The cross talk continued.
“I don’t forgive God what He did.”
“How do you explain this to a child whose mother or father?”
“You lie to children.”
“I wanted to see that, the ones that were holding hands.”
“When you see something happening, it’s supposed to be real.”
“But God. Did God do this or not?”
“You’re looking right at it. But it’s not really happening.”
“He has the big things that He does. He shakes the world,” said Curtis B.
“I would say to someone at least he didn’t die with a tube in his stomach or wearing a bag for his waste.”
“Ashes and bones.”
“I am closer to God, I know it, we know it, they know it.”
“This is our prayer room,” Omar said.
No one wrote a word about the terrorists. And in the exchanges that followed the readings, no one spoke about the terrorists. She prompted them. There has to be something you want to say, some feeling to express, nineteen men come here to kill us.
She waited, not certain what it was she wanted to hear.
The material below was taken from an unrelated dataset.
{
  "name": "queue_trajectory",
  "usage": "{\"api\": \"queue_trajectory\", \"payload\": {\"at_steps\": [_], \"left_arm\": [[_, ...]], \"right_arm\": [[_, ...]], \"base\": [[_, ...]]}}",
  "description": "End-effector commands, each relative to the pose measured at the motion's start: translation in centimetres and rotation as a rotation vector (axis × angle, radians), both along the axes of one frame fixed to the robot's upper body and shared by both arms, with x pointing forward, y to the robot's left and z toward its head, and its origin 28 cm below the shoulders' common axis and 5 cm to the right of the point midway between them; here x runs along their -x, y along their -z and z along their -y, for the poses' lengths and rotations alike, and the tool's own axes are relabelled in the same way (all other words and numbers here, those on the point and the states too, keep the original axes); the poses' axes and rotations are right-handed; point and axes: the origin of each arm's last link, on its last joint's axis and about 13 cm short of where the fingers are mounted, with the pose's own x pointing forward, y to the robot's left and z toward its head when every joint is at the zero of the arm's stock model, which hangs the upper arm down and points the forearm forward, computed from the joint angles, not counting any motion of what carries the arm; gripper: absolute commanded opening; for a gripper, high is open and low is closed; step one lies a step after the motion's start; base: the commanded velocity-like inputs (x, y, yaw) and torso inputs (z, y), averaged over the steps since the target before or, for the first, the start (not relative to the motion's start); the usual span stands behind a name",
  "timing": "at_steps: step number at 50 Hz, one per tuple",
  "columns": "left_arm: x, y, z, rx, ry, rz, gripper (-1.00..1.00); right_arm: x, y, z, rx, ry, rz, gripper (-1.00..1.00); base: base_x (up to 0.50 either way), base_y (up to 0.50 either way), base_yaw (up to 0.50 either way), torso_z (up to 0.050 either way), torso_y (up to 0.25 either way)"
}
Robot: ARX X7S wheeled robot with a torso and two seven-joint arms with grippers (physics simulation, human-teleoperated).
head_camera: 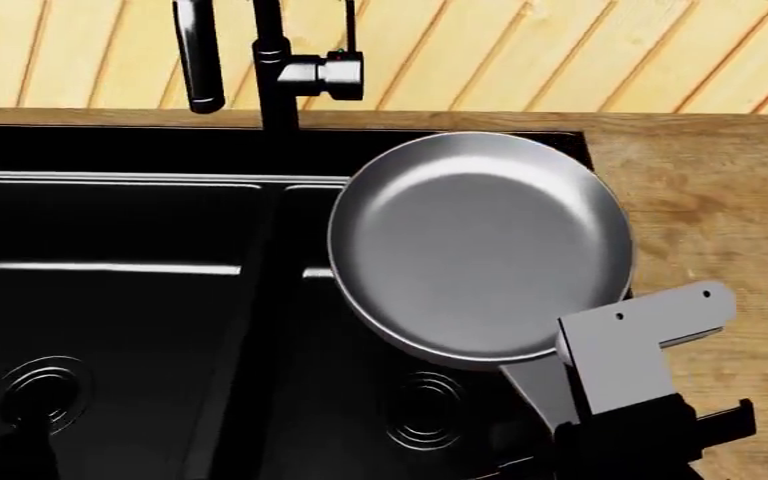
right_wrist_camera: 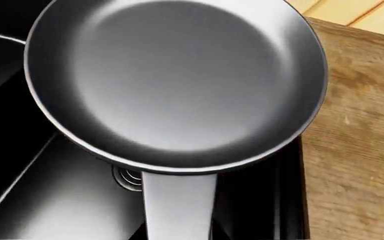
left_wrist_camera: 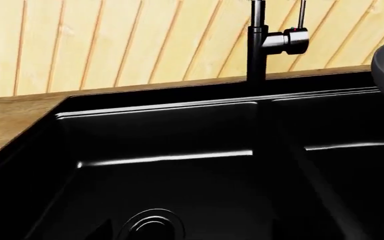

Then Anna C. mentioned a man she knew, a fireman, lost in one of the towers.
All along Anna had been slightly apart, interjecting only once or twice, matter-of-factly. Now she used hand gestures to help direct her story, sitting hard and squat in a flimsy folding chair, and no one interrupted.
“If he has a heart attack, we blame him. Eats, overeats, no exercise, no common sense. That’s what I told the wife. Or he dies of cancer. Smoked and couldn’t stop. That was Mike. If it’s cancer, then it’s lung cancer and we blame him. But this, what happened, it’s way too big, it’s outside someplace, on the other side of the world. You can’t get to these people or even see them in their pictures in the paper. You can see their faces but what does it mean? Means nothing to call them names. I’m a name-caller from before I was born. Do I know what to call these people?”
Lianne suspected what this was. It was a response defined in terms of revenge and she welcomed this, the small intimate wish, however useless in a hellstorm.
“He dies in a car crash or walking across the street, hit by a car, you can kill the person in your mind a thousand times, the driver. You couldn’t do the actual thing, in all honesty, because you don’t have the wherewithal, but you could think it, you could see it in your mind and get some trade-off from that. But here, with these people, you can’t even think it. You don’t know what to do. Because they’re a million miles outside your life. Which, besides, they’re dead.”